You need quite a few KB of ram for more serious cryptography. But it sounds more like you are talking about SIMD or vector operations here, which are not considered part of the "normal" width of the cpu. Modern x86 cpus might have 512 bit SIMD registers - but they are still 64-bit processors. But you are right that you might want some parts of the system to be wider and other parts thinner.

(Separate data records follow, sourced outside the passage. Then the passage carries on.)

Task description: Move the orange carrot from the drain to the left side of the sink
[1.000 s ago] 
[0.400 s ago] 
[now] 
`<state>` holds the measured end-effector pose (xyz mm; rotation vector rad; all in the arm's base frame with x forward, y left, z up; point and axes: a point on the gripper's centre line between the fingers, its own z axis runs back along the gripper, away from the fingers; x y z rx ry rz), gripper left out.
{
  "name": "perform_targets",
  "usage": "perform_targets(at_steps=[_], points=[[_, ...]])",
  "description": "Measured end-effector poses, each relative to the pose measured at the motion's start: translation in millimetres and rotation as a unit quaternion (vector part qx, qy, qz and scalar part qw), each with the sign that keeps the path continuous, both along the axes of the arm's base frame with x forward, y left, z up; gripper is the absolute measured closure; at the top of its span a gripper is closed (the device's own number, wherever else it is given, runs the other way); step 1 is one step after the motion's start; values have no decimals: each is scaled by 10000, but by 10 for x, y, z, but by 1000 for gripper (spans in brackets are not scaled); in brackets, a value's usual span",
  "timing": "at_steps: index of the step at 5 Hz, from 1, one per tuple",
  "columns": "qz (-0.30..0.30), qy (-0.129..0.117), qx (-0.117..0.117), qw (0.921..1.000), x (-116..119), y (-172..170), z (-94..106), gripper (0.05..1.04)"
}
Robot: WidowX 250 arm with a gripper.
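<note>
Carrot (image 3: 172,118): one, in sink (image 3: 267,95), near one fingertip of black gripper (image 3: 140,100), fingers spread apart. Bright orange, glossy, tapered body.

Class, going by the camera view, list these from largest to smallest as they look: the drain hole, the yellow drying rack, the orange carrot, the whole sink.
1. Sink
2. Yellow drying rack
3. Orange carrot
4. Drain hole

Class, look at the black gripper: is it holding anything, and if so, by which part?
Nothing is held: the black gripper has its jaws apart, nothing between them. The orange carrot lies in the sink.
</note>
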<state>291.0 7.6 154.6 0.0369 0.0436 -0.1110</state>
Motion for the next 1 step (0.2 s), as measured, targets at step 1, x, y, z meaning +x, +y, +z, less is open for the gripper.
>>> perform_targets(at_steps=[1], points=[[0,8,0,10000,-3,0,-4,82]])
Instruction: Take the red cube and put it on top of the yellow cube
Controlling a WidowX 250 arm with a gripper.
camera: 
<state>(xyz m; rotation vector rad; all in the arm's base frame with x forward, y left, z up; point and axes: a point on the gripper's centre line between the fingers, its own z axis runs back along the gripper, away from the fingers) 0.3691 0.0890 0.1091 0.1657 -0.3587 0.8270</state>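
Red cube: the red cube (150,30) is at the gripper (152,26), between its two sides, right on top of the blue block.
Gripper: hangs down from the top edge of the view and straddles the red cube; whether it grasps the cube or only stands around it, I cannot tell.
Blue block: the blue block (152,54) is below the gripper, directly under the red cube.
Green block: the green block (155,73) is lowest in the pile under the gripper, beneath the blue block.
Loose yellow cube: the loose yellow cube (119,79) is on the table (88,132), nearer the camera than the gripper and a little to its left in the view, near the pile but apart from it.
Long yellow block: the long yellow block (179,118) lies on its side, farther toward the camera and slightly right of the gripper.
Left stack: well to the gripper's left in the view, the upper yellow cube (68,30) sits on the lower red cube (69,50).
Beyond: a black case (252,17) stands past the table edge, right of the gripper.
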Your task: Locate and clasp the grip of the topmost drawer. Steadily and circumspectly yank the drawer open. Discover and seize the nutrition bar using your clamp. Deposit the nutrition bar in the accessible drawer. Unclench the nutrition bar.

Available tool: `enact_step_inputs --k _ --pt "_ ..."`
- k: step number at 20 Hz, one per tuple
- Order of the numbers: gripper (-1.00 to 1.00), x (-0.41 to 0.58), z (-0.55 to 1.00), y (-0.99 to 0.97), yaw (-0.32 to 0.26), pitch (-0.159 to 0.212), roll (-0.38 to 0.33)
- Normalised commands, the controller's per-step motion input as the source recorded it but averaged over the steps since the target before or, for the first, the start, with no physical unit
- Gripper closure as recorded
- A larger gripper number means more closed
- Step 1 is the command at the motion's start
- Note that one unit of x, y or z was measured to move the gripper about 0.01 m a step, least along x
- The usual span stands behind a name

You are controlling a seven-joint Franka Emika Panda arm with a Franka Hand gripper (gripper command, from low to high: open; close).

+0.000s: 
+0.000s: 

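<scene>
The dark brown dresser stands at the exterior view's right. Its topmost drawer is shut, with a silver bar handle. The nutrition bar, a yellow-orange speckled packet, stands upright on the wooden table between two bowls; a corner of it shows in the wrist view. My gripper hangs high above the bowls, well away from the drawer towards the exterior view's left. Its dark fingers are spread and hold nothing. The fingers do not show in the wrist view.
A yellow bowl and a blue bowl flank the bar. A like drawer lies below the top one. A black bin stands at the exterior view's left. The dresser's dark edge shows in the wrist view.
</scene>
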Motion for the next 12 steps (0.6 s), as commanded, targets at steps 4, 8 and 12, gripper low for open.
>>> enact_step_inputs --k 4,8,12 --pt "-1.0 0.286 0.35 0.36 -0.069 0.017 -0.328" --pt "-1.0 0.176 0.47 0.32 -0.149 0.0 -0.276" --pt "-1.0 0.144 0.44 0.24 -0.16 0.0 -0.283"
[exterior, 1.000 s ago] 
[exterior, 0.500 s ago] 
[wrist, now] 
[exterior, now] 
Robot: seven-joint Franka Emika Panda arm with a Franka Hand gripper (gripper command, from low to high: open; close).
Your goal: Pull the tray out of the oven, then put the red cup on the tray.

> > For something else, like a microcontroller that's hung off the side of a > bigger system (eg the MCU on a PCIe card) you might want the ability to > handle 64 bit addresses but don't need to pay the price for 64-bit > registers. > > Or you might operate with 16 or 32 bit wide external RAM chip, but your > cache could extend that to a wider word width. > > There are many permutations, and I think people will pay the cost where it > benefits them and not where it doesn't. >
Agreed.
> This is not a new phenomenon, of course. But for a time all these numbers > were in the range between 16 and 32 bits, which made 32 simplest all round. > Just like we previously had various 8/16 hybrids (eg 8 bit datapath, 16 bit > address) I think we're going to see more 32/64 hybrids. >
32-bit processors have often had 64-bit registers for floating point, and 64-bit operations of various sorts. It is not new.